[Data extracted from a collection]
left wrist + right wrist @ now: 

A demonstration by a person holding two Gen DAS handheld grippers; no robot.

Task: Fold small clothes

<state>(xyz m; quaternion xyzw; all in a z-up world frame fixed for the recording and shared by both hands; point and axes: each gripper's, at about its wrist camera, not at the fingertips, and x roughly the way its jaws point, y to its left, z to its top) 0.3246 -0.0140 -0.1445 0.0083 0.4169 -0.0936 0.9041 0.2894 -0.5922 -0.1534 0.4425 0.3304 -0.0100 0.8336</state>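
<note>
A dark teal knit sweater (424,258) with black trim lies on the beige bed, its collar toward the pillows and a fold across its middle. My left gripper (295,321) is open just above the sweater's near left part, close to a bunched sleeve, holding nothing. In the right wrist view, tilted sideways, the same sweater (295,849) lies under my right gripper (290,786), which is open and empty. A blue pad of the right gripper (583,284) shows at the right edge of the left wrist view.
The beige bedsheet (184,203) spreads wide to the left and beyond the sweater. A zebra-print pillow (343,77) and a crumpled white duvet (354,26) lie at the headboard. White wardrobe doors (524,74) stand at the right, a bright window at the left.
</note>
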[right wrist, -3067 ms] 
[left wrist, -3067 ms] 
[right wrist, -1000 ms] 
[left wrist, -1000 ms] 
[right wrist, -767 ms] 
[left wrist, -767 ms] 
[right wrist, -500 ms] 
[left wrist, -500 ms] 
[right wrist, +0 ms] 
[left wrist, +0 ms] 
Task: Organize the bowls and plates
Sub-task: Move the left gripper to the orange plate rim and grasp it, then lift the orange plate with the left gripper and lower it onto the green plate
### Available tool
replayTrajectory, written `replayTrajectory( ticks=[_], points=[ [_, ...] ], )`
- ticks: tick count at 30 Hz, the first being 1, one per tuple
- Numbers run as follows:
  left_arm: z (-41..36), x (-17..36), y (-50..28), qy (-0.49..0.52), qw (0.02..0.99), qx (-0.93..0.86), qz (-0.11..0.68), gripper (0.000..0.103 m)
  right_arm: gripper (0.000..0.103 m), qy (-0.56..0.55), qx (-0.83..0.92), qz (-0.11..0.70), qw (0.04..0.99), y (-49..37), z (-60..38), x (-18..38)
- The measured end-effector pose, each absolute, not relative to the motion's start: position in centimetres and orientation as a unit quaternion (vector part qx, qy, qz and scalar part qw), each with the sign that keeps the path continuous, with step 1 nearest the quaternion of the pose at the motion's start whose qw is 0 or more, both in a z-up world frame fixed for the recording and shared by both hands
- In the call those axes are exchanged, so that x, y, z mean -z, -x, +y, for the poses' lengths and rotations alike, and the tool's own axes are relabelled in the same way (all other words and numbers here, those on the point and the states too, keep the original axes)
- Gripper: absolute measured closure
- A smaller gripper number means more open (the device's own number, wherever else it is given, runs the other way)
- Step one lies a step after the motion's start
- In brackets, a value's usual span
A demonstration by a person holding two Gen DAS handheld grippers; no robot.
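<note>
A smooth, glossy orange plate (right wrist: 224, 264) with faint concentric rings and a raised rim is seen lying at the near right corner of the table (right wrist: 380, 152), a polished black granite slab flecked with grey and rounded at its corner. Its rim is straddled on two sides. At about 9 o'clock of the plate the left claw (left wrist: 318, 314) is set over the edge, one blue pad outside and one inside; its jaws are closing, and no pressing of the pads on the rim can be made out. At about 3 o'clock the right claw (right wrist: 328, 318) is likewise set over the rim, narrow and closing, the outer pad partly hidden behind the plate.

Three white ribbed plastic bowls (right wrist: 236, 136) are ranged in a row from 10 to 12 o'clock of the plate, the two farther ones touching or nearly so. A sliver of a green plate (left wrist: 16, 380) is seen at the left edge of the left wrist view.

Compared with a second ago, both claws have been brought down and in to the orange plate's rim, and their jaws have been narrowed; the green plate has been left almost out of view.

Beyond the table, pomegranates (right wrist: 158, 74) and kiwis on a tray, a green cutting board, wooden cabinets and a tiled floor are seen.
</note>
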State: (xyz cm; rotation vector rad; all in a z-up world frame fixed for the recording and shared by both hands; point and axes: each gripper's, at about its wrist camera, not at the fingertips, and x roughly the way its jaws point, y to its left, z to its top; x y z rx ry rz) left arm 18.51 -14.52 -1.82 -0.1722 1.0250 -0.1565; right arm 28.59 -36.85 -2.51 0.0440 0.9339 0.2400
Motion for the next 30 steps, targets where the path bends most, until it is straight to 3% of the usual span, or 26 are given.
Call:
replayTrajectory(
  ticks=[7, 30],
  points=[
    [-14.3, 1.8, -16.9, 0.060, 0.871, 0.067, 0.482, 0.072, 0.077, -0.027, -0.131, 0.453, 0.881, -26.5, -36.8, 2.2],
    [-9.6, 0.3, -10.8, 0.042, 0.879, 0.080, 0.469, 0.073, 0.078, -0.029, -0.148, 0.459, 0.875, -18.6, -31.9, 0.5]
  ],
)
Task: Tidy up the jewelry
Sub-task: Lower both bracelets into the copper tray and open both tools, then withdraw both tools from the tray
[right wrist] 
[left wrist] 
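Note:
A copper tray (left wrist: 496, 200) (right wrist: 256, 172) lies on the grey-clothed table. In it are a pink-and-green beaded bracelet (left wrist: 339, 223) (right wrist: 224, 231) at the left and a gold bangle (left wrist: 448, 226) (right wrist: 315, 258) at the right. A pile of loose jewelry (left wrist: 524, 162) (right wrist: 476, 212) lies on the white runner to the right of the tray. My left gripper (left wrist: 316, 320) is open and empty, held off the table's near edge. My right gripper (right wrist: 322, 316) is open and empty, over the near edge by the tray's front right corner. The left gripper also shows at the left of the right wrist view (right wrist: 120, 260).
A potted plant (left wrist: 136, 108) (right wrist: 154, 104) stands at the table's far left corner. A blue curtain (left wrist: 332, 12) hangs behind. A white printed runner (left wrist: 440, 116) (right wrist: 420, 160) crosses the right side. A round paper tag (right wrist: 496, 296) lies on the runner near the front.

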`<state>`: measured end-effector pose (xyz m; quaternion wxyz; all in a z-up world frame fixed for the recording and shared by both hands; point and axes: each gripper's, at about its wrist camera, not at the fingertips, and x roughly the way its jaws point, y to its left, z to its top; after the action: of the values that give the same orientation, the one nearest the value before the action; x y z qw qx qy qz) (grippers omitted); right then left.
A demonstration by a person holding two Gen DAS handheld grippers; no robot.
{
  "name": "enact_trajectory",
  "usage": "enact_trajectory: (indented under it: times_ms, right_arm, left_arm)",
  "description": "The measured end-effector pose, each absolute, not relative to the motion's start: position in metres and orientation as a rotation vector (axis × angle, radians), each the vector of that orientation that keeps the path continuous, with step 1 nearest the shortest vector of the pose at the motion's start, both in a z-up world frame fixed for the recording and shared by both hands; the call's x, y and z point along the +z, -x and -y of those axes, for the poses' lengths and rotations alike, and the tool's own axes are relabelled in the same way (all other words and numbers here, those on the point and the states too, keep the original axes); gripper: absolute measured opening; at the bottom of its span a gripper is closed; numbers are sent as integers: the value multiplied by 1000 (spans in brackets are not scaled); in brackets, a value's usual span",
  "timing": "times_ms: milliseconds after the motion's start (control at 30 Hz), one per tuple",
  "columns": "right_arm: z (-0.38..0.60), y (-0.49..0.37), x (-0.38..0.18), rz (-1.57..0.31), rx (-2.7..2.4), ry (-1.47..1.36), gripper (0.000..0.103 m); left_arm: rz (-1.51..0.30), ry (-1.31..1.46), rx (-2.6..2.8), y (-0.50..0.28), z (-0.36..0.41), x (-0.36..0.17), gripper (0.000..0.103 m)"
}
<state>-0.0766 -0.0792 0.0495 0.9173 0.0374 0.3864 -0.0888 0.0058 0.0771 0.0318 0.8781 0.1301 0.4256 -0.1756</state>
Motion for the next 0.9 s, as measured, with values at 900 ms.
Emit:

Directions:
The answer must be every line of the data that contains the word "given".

Output of the exercise:
- A smaller gripper number means more open (the device's own number, wherever else it is given, runs the other way)
Motion for the next 30 steps, targets where the path bends most, until it is straight to 3% of the usual span, or 26 are given.

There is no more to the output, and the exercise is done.